[TASK DIRECTIONS]
Return each line of the entries that mentions the word "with".

▽

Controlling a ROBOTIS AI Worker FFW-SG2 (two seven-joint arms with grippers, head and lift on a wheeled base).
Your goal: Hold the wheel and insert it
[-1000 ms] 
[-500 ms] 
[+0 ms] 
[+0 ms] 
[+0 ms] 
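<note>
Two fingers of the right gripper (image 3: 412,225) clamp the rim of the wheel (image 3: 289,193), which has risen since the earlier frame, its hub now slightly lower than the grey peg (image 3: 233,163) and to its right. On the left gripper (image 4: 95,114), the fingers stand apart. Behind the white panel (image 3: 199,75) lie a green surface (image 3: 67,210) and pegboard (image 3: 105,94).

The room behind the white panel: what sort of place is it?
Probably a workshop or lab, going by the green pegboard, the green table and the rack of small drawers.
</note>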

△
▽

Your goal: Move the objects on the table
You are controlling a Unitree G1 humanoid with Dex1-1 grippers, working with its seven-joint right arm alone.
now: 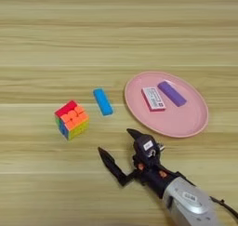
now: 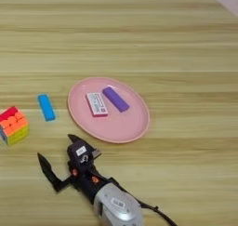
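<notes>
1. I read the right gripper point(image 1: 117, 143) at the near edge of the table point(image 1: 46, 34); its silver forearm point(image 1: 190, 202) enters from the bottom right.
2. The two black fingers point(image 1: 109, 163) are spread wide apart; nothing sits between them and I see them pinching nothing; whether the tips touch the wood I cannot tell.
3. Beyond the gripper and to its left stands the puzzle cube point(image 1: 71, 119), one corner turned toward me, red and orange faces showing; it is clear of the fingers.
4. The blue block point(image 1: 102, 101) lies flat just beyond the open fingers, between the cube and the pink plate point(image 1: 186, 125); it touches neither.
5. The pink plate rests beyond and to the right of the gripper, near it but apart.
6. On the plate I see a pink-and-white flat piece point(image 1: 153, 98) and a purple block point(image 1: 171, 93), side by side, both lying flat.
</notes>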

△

[TASK OUTPUT]
Controlling a ROBOTIS AI Worker FFW-SG2 (two seven-joint arms with grippers, head and lift on a wheeled base).
You are controlling a Unitree G1 humanoid with Dex1-1 grippers, working with its seven-joint right arm alone.

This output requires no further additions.